_Task details:_ Every line of the material below should be output exactly as written, with the images skipped.

──────── Dataset extract ────────

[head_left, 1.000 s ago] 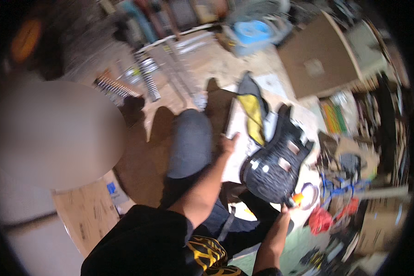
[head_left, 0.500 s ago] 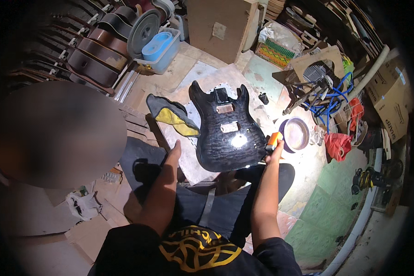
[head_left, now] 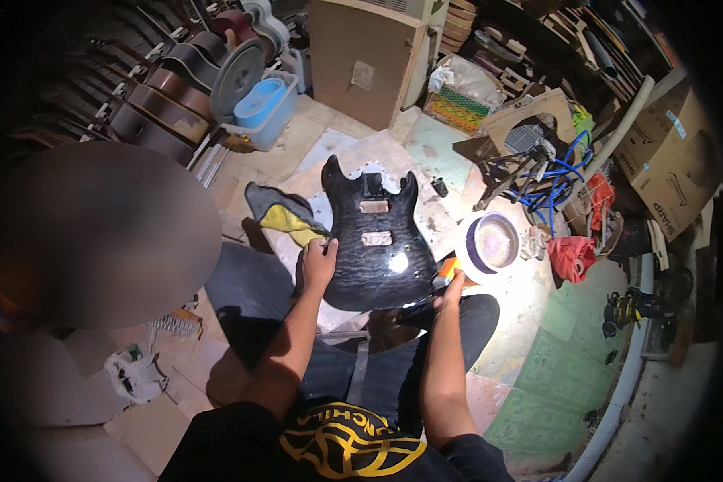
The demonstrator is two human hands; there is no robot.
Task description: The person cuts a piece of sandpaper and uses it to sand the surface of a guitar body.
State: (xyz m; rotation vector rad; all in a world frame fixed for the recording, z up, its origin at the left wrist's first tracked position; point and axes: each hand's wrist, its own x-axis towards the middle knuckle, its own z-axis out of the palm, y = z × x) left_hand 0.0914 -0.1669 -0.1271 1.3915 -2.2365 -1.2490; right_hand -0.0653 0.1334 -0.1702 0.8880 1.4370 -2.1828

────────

_Solution:_
[head_left, 1.000 s ago] 
[head_left, 0.500 s ago] 
[head_left, now] 
The demonstrator is two human hands; there is no robot.
Task description: The person cuts a piece of sandpaper and uses it to sand the surface of a guitar body.
State: (xyz m; rotation vector rad; all in a world frame fixed for the recording, z up, its origin at the left wrist's first tracked position; point and axes: each hand's wrist, its own x-axis towards the middle knuckle, its own z-axis out of the palm, y = z × x) left_hand 0.0914 -0.1669 -0.1271 1.3915 -2.2365 -1.2490; right_hand -0.0653 0.1334 -0.1702 0.8880 1.4370 -2.1828

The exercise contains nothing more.